Management of prolonged transition period: A Security perspective

1.       Context

Broadly speaking, Nepal has long history of political transitions right after the unification of modern Nepal under the leadership of the King Prithivi Narayan Shah, the Great (Upreti, 2021), which was continued in different regimes such as Shah dynasty, 104 years of the Raja Regime, Post-Rana democratic era, Panchayat regime, multi-party democratic system, to present day.

Though the situation after promulgation of the constitution by the Constituent Assembly and successful elections of three tiers of the governments (federal, provincial and local) is changed, the residual effects remained and even new complications are arising.

If we look the history of recent past 2 decades, Nepal has passed from the rough security situation posed by armed groups. We have observed up to 139-armed groups active and posing security challenges (Upreti, 2009). In addition to the security threats from different bigger and smaller armed groups, ethnic radicalization was another source of insecurity during that time (Upreti, 2014).

Even though the armed insurrection led by the Communist Party of Nepal (Maoist) was ended with the signing of the Compressive Peace Agreement in 21 November 2006, the security threats and uncertainties were not ended. Instead, insecurity prevailed in different modes and scales. Nepali society had experienced insecurity even from the militant groups formed by the political parties (ibid) and posed massive psychological insecurity, which is quite influential in shaping action and behaviour of general people.

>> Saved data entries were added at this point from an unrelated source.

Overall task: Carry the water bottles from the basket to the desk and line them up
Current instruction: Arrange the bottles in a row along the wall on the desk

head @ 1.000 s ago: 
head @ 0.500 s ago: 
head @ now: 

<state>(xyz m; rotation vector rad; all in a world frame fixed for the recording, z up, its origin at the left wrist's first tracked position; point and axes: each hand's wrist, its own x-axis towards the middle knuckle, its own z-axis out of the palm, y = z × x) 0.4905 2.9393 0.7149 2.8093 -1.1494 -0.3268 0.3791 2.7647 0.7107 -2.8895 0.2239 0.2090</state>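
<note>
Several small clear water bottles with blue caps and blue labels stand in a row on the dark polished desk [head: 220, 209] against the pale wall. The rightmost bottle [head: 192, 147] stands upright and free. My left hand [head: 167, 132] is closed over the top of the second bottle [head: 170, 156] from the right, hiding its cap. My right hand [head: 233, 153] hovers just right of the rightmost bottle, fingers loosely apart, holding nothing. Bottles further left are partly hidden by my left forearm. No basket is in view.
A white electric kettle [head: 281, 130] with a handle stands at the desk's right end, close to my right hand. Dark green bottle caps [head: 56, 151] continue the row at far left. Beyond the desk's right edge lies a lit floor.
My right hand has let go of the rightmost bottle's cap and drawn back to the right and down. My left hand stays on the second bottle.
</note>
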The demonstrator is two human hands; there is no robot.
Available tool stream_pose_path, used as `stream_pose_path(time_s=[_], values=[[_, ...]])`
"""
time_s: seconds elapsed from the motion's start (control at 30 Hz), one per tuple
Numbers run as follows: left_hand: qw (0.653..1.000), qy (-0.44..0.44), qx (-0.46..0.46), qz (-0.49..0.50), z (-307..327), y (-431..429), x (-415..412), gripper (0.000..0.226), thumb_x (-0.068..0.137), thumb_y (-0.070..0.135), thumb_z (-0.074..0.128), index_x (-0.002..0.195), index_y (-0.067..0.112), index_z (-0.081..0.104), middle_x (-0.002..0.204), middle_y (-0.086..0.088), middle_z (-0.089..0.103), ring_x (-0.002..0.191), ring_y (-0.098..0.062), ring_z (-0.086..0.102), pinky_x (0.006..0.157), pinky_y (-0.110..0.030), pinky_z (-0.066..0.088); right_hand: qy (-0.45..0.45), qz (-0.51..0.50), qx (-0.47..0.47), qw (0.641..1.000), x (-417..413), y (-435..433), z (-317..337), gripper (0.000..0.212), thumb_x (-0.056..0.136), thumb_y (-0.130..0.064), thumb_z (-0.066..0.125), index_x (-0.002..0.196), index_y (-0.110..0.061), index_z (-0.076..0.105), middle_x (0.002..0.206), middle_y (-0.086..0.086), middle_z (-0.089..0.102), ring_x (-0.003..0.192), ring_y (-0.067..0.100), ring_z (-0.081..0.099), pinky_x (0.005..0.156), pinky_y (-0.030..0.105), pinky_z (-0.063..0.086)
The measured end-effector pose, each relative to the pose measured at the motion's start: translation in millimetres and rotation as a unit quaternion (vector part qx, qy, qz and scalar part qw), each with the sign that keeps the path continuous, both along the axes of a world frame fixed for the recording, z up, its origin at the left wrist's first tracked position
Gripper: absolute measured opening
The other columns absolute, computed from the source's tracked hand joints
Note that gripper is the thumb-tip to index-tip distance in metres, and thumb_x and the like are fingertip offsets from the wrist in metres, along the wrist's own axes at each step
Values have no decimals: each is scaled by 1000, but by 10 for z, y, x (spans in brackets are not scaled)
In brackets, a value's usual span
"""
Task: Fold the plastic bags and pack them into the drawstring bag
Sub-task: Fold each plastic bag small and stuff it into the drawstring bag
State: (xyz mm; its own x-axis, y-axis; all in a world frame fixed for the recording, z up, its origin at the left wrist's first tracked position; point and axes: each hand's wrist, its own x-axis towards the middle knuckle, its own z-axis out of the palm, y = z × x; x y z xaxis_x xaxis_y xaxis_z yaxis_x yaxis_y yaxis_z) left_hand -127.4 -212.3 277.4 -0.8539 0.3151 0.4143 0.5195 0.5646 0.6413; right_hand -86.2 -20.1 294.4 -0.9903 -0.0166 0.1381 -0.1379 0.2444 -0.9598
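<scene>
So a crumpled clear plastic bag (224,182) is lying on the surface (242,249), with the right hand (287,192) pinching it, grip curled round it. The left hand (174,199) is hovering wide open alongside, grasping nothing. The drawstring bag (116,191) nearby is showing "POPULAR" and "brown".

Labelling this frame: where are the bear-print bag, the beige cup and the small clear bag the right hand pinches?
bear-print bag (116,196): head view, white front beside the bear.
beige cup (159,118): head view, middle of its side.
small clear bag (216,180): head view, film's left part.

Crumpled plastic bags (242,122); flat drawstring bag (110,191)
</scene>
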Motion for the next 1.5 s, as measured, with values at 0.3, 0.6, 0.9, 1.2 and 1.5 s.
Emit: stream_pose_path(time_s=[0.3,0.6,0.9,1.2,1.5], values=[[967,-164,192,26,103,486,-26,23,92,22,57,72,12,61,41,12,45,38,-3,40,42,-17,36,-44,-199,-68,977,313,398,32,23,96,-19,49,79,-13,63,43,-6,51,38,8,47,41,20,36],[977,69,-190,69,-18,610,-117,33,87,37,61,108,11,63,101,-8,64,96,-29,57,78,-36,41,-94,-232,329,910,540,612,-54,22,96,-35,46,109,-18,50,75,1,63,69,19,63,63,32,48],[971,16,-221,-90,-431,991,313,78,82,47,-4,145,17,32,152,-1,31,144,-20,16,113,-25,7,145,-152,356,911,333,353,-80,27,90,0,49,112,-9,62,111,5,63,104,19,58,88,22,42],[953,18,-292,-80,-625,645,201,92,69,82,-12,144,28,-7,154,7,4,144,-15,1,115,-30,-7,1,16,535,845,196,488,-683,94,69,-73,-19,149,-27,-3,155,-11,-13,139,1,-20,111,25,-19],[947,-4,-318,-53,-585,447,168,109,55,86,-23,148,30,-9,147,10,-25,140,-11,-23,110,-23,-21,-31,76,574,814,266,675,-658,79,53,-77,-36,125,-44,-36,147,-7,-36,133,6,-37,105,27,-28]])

Since the concept of psychological insecurity was introduced Maslow and team (Maslow et., al. 1945), the feeling of safety, freedom from fear & anxiety and anticipated risk or danger (in short psychological fear) became part of security concern (Taormina and Sun 2015). As feeling of security-insecurity is being a psychological in nature, even in the recent past Nepali people feel psychological insecurity from the different protests and coercive political activities. 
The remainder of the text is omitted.